To this date, much of the country (but not airline pilots) believe that an explosion in a center fuel tank on the airliner was the cause of the crash. Supposedly this was a result of an electrical fire in the tank. This was the result of the “investigation” after four years. This is still the officially-stated cause of the crash. However, they were never able to replicate the act. No 747 was ever taken out of service worldwide to “correct” the problem. Why?
Let’s be reminded of the details. According to Richard Clarke, who was chairman of the Coordinating Security Group (CSG) on terrorism at the time:
“The FAA was at a total loss for an explanation. The flight path and the cockpit communications were normal.

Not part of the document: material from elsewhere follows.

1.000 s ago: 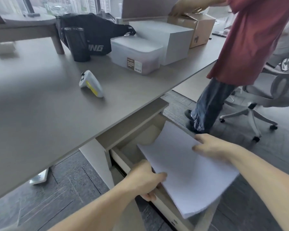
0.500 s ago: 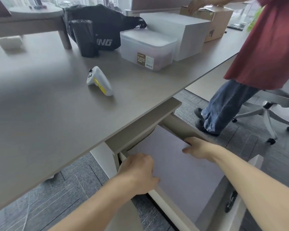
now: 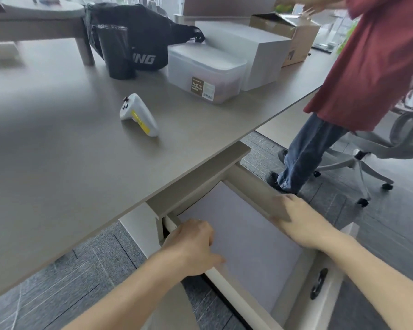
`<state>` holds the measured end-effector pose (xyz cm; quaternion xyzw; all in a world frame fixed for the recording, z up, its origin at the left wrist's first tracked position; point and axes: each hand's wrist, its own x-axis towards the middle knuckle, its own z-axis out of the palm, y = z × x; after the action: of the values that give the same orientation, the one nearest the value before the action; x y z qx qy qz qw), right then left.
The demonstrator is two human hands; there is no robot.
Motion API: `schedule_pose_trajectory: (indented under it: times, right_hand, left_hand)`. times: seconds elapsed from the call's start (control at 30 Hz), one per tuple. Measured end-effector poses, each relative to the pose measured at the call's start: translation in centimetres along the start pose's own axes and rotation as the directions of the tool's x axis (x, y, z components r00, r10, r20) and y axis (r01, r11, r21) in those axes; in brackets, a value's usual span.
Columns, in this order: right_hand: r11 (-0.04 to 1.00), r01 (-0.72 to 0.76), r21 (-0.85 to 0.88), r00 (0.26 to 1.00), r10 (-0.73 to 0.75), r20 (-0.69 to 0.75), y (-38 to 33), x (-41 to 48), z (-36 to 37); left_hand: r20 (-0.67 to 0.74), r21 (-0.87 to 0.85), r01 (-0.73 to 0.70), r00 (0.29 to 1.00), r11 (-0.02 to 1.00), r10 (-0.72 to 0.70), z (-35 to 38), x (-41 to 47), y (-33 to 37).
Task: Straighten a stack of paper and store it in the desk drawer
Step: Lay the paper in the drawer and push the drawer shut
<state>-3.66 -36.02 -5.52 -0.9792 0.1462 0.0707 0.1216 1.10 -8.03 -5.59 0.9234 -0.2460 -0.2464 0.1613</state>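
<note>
Paper in drawer

Your paper [image 3: 243,236] lay flat inside the open drawer [image 3: 320,303] under the bench [image 3: 81,151]. Your left hand [image 3: 193,248] rested curled on its left edge; your right hand [image 3: 296,225] pressed open-fingered at the right wall.

— Items on the desktop? 
— White controller [image 3: 138,114] at centre; clear plastic box [image 3: 206,70] at its 2 o'clock, touching a white box [image 3: 250,51]; black bag [image 3: 141,36] at 12.
— Beyond?
— A person in red [image 3: 377,58], office chair [image 3: 377,148] at 3 o'clock.
</note>
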Motion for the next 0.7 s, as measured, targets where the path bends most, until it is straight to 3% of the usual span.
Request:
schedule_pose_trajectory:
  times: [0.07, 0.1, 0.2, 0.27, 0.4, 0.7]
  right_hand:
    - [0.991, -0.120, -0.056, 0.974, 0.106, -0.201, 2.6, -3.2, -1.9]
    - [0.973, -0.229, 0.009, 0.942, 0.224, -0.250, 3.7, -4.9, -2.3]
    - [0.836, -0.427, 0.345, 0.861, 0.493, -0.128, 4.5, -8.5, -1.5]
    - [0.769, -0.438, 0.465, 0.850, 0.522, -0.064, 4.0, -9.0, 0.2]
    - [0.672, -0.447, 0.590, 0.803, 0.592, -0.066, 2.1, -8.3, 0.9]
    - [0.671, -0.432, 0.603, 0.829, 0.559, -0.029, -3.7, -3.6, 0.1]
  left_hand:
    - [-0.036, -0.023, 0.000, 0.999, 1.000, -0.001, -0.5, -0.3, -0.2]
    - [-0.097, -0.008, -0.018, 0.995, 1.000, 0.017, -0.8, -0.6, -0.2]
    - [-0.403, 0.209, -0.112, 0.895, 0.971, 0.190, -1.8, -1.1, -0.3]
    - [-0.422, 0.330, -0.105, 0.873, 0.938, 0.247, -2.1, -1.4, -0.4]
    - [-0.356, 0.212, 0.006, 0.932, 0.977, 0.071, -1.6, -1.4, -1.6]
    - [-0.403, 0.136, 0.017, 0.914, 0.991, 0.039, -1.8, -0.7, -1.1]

The aircraft had climbed to 17,000 feet, then there was no aircraft.”
If this were true, the FAA would most likely have contacted the NTSB. The CSG was brought into the arena because the FAA had radar data that showed an unknown object approaching TWA 800 just before it blew up. And while Clarke attributed the “17,000 feet” reference to the FAA, the FAA knew that the plane had climbed no higher than 13,800 when it was destroyed.
Keep in mind this was a presidential election year. Slick Willy was making a comeback after the debacle of the 1994 mid-terms. The idea that possibly a missile had been fired from just offshore by some terrorist group would have proved to be unsettling to his chances to keep the White House.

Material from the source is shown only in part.